Joy graduates from her caregiver course today.
she will leave to visit her daughter in Canada tomorrow.
Kuya is busy at the farm with the rice harvest.
The puppies were up at dawn chasing the feral cats that come each morning to eat breakfast. Noisy but so far the cats are faster than the puppies, as long as I don't let George the Cat killing labrador off his leash to chase them.
Next week is Undas, so we will clean up Lolo's gravesite tomorrow.
It is All Saints day November 1 when we honor the dead by visiting cemetaries, cleaning up the gravesites, and spending time there eating a meal and visiting with other relatives.
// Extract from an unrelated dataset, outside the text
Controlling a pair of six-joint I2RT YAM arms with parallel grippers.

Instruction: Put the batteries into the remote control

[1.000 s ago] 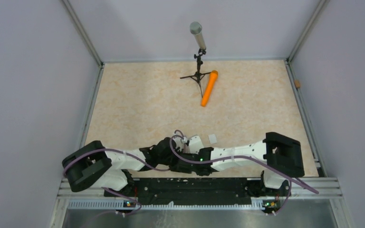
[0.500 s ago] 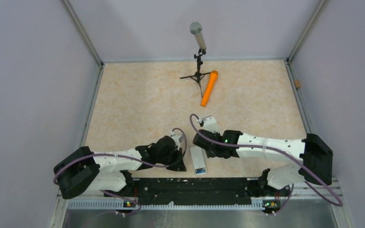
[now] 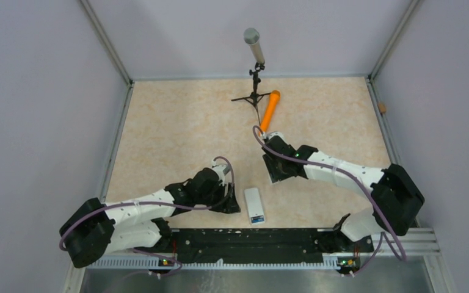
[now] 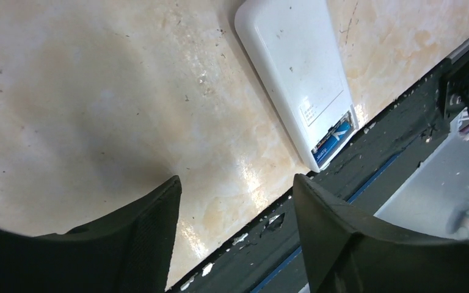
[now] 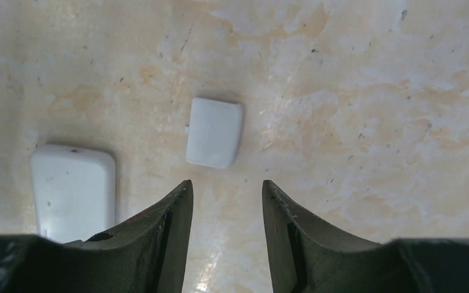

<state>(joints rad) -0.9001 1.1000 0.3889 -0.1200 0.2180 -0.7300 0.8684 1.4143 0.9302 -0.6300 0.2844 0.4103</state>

This is done in other East Asian countries although more often in the spring, and often includes Buddhist ideas of the afterlife, but I suspect the idea predates Buddhism as it does Christianity here: Buddhists in the USA love to feel superior and are agnostic, but folk Buddhism includes the ideas of heaven and hell. However, the Philippines was never Buddhist, and Islam actually discourages the emphasis on honoring dead bodies, as a reaction to the waste of money in the olden days.
Sort of like the huge fancy maseoleums in the cemetaries here.
Lolo's grave is underground, as he wished, but no open land was available, so his plot is between two plain house like structures, so we had to put a roof overhead and a gate to keep out thieves etc. it doesn't work that well: they still stole the light bulbs from the ceiling. Sigh.
A young girl was murdered by her druggie boyfriend in the cemetary two years ago, so now they lock the gate at night to that part of the cemetary, but the older areas with just graves and no houses, where Lolo's mom and cousins are buried in boxes above ground but no house over them, is are not gated
.
In Mexico they call it the day of the dead, but if you saw that in two recent cartoons, it only shows the gouls not the Catholic part of that holiday, in the same way that the Celtic holiday of Haloween has morphed into demon worship.